Plusieurs axes se dégagent en matière de prévention. Tout d'abord, il faut colliger les informations disponibles et récolter les informations manquantes pour dégager des actions concrètes. Si l'on prend l'impact de la crise économique et des plans sociaux sur les salariés, il est incontestable qu'il s'agit d'un facteur aggravant. La Grande-Bretagne a la capacité d'évaluer la surmortalité suicidaire liée à la crise. Il s'agit de mille suicides de plus par an. En France, nous ne savons pas évaluer cet impact.

La question de l'observatoire national dont nous souhaitons la création est centrale. Il doit être appuyé sur les équipes de terrain car les situations locales ne sont pas identiques. Il faut également utiliser les capacités d'expertise dont nous disposons déjà et créer des réseaux. L'observatoire doit être en mesure de faire des recommandations en dehors de toute contingence.

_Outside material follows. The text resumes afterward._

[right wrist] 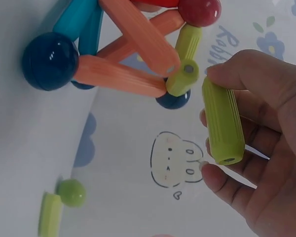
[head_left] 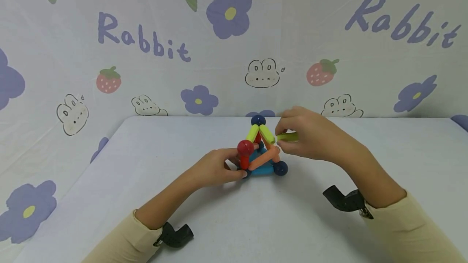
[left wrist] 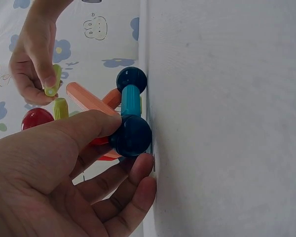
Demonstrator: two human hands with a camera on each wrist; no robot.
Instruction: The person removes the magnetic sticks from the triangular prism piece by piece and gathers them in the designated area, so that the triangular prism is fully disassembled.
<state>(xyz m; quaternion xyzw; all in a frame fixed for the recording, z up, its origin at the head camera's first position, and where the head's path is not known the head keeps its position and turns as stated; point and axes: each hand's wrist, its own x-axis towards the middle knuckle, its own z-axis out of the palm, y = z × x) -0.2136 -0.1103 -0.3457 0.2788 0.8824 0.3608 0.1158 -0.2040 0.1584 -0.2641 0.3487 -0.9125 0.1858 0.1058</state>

La prévention du suicide n'est pas seulement une affaire de spécialistes. Cela nous concerne tous. Comme il y a trente ans avec les accidents de la route, il faut dépasser le fatalisme. On doit faire prendre conscience à la population que l'on peut agir et qu'il faut reconnaître les signes d'alerte. Cela passe aussi par des mesures concrètes. En Grande-Bretagne, des barrières ont été placées près des zones sensibles sur les voies ferrées et un message y est destiné à ceux qui envisagent le suicide pour tenter de les faire réfléchir, de retarder le plus possible le passage à l'acte.